Write the listing below out again word for word, without a single picture.

→ **Material provided**:
+++

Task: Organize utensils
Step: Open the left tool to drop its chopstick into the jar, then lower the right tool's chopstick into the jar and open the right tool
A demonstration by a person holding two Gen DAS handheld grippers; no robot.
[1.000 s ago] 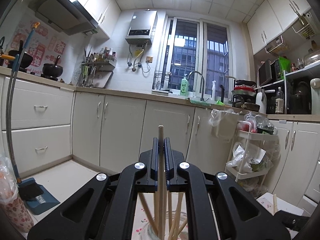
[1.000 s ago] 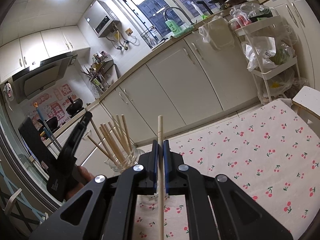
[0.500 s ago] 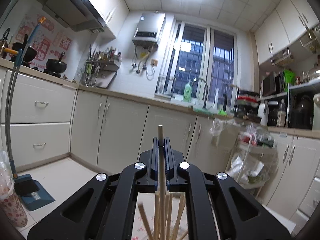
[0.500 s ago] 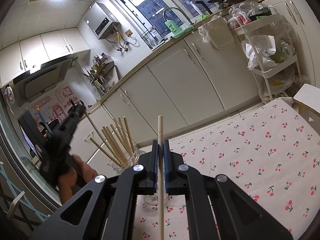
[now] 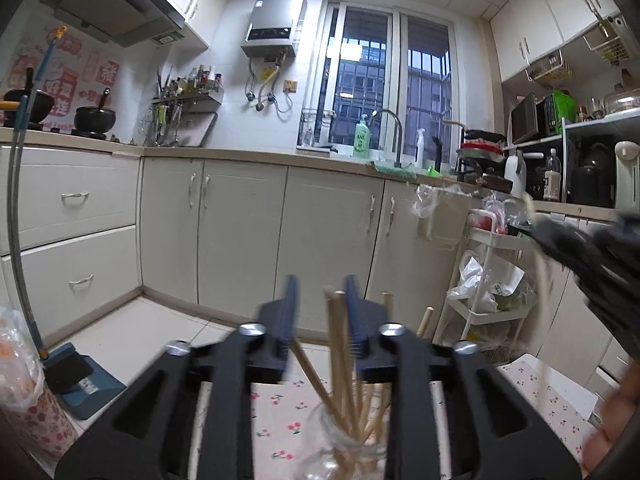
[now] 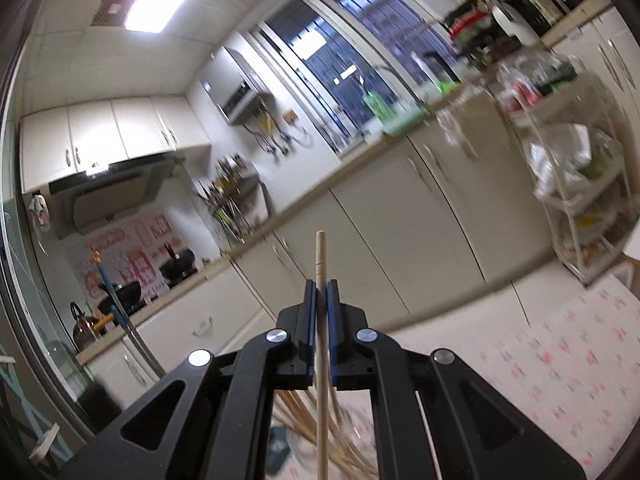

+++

→ **Your response**:
Task: Organize utensils
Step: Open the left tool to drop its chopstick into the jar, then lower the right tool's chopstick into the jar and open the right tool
A demonstration by a person holding two Gen DAS handheld grippers; no robot.
[1.000 s ago] 
[1.000 s ago] 
[0.500 s ago] 
[0.500 s ago] 
[now] 
[now] 

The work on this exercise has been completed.